YOUR GOAL:
Each line from the one that contains "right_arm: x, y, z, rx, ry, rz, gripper" through the end of the entries should be repeated exactly, with nothing added.

####################

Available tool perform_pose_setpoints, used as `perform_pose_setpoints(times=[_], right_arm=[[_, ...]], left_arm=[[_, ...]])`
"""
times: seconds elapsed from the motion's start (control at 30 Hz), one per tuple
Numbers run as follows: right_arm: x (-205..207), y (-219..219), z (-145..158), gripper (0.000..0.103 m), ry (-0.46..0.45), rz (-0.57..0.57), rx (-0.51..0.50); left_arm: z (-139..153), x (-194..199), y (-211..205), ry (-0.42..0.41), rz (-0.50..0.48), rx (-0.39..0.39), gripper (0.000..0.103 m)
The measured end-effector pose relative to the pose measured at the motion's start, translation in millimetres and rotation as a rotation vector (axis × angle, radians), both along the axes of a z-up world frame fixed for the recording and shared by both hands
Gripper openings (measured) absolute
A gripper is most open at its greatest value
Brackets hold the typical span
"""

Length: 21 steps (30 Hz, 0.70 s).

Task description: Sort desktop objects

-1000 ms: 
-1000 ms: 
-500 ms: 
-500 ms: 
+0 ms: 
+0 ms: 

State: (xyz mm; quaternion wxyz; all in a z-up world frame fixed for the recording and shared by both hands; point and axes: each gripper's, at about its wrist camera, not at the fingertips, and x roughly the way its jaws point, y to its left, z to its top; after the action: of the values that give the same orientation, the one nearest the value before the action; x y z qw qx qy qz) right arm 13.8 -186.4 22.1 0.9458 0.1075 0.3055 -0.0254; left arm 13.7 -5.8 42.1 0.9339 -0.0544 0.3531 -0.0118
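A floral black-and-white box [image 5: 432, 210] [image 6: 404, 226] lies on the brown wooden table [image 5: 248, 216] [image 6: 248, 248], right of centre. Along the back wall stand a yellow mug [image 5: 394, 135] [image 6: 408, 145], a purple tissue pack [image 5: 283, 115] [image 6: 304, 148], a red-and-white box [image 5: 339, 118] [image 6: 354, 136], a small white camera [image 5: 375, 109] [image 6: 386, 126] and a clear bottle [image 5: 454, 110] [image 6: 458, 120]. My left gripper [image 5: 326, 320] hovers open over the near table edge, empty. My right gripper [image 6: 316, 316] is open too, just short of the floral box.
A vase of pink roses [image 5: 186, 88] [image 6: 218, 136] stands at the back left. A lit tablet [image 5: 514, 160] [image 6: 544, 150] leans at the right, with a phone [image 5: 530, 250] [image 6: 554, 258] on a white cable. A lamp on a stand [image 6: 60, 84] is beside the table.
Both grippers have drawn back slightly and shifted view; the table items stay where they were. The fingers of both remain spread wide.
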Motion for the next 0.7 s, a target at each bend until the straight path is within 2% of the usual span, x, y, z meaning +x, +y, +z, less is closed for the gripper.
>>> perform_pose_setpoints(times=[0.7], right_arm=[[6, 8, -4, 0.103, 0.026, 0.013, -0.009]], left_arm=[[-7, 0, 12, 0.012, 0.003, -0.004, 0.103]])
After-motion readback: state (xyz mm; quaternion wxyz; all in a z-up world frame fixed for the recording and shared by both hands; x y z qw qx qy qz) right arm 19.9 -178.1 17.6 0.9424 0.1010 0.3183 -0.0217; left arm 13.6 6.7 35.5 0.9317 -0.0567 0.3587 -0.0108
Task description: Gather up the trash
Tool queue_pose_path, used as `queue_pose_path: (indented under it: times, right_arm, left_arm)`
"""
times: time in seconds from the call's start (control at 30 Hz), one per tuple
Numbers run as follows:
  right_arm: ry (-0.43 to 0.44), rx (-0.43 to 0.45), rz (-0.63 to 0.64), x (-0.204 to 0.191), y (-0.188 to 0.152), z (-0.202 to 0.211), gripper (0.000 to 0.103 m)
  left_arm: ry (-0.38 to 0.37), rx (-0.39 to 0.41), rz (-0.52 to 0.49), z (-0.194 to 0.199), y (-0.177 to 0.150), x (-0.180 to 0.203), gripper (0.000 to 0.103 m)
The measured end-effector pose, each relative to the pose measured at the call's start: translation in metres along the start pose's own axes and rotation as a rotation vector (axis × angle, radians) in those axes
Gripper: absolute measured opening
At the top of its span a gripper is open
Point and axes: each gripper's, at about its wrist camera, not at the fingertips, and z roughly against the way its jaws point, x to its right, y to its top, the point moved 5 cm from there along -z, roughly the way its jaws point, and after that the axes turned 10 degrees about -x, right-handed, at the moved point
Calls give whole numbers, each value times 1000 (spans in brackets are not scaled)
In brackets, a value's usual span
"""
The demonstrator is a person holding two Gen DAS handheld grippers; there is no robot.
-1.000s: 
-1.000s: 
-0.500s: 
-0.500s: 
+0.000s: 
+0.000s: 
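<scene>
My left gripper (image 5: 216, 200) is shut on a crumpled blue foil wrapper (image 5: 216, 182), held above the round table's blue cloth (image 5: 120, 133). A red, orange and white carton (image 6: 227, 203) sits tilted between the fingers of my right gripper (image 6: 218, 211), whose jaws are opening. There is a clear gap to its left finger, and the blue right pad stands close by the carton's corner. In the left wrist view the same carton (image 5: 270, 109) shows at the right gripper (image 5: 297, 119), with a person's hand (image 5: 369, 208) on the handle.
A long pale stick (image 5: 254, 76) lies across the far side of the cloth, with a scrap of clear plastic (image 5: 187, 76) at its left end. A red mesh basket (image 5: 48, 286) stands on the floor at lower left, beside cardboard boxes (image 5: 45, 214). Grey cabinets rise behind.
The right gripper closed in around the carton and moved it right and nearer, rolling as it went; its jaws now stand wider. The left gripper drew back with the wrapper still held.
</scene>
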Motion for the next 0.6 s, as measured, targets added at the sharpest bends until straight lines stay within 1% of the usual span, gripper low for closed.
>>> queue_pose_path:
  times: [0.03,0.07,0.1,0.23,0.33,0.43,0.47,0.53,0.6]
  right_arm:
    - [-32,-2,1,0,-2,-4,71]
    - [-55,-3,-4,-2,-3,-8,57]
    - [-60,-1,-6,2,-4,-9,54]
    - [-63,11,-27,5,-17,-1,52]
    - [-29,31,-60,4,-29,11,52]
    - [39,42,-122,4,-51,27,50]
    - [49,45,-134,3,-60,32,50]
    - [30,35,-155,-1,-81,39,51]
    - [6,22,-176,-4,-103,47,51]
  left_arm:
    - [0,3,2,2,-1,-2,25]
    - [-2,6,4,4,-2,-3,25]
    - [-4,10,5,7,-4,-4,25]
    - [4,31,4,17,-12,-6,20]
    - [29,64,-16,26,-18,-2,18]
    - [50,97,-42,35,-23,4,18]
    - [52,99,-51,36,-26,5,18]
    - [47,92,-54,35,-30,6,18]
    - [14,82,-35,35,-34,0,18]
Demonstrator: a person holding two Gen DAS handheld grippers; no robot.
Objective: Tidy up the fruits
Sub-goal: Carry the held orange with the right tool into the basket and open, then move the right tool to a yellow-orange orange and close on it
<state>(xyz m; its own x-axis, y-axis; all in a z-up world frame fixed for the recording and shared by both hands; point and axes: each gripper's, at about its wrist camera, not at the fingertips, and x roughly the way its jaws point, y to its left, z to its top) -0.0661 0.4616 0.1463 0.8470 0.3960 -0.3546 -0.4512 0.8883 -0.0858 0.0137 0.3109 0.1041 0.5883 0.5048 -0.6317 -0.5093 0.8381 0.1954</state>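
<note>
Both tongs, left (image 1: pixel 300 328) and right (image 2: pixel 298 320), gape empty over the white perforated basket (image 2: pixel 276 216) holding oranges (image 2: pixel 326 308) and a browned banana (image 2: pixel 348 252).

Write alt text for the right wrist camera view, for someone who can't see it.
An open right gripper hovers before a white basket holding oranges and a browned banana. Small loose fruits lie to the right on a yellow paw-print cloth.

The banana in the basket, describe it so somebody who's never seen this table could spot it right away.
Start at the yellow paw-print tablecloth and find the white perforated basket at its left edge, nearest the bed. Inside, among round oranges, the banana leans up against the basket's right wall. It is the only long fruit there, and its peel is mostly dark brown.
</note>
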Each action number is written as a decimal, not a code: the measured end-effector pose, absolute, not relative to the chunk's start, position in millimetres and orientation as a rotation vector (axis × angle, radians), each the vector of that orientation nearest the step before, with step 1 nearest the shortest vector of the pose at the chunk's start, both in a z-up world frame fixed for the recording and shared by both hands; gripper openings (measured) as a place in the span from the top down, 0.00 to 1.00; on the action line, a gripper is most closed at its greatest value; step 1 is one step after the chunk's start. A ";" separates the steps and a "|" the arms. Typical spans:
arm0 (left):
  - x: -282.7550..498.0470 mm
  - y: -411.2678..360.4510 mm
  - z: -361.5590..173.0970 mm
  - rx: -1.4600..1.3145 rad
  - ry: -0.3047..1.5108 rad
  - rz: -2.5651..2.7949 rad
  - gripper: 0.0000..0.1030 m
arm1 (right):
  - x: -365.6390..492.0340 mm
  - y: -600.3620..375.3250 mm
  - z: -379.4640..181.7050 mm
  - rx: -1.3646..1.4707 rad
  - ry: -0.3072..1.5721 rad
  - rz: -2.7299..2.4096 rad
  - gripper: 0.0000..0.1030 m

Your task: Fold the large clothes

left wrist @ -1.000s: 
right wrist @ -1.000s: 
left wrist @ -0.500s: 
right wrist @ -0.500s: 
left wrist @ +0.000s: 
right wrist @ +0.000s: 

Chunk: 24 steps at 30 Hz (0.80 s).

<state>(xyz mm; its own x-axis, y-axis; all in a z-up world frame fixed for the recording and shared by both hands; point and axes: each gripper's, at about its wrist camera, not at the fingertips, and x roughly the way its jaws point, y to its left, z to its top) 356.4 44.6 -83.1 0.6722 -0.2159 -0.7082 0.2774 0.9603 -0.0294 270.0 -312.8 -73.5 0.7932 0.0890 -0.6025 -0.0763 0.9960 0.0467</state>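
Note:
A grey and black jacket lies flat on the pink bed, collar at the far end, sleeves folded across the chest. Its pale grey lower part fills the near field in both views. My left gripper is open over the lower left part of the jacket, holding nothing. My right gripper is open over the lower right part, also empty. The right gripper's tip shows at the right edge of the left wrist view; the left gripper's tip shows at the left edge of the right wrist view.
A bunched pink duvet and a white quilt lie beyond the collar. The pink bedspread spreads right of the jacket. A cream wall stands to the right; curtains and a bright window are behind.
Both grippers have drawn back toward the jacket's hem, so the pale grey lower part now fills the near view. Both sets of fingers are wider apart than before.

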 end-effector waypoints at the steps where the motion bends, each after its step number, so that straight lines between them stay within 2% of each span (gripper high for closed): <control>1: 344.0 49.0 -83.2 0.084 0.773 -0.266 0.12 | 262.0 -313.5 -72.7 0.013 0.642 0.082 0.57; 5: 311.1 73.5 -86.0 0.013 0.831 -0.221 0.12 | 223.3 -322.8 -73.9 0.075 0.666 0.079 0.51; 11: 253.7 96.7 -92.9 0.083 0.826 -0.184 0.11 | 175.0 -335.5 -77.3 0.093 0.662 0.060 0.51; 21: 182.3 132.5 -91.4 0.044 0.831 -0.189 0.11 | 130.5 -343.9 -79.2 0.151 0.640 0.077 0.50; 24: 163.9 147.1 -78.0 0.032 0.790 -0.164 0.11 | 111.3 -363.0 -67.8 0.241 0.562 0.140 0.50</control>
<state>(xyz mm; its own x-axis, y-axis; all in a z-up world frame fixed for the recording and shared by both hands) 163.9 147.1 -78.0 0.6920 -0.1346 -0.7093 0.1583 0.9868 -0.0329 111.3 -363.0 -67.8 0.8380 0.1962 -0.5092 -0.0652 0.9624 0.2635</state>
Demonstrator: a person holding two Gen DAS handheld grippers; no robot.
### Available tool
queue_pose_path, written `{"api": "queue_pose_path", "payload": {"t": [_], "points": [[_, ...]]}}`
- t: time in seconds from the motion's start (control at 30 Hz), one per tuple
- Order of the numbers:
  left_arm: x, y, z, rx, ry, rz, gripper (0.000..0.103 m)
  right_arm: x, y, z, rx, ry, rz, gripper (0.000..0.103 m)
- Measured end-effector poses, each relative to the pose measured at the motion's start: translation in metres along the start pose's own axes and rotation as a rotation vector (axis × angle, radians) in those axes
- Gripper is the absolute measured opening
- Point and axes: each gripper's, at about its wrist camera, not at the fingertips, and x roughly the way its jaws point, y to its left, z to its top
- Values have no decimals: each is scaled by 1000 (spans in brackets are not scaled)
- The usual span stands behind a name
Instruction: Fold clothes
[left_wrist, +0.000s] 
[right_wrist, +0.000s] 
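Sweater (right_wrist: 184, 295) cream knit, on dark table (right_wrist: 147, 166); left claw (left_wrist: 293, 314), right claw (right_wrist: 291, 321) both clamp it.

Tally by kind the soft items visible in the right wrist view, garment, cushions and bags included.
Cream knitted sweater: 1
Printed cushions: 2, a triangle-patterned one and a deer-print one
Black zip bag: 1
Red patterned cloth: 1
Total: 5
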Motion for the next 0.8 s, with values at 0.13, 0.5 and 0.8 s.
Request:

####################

ANSWER TO THE EXERCISE:
  right_arm: x, y, z, rx, ry, rz, gripper (0.000..0.103 m)
- Measured end-effector poses, each relative to the pose measured at the motion's start: translation in metres along the start pose's own axes and rotation as a rotation vector (axis × angle, radians) in those axes
- Gripper is the absolute measured opening
- Point and axes: each gripper's, at about its wrist camera, not at the fingertips, and x roughly the way its jaws point, y to its left, z to its top
- Values have no decimals: each is scaled by 1000 (spans in brackets are not scaled)
- The usual span stands behind a name
Instruction: Fold clothes
[left_wrist, +0.000s] 
[right_wrist, +0.000s] 
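Sweater (right_wrist: 184, 295) cream knit, on dark table (right_wrist: 147, 166); left claw (left_wrist: 293, 314), right claw (right_wrist: 291, 321) both clamp it.

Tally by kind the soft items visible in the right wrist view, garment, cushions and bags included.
Cream knitted sweater: 1
Printed cushions: 2, a triangle-patterned one and a deer-print one
Black zip bag: 1
Red patterned cloth: 1
Total: 5
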Motion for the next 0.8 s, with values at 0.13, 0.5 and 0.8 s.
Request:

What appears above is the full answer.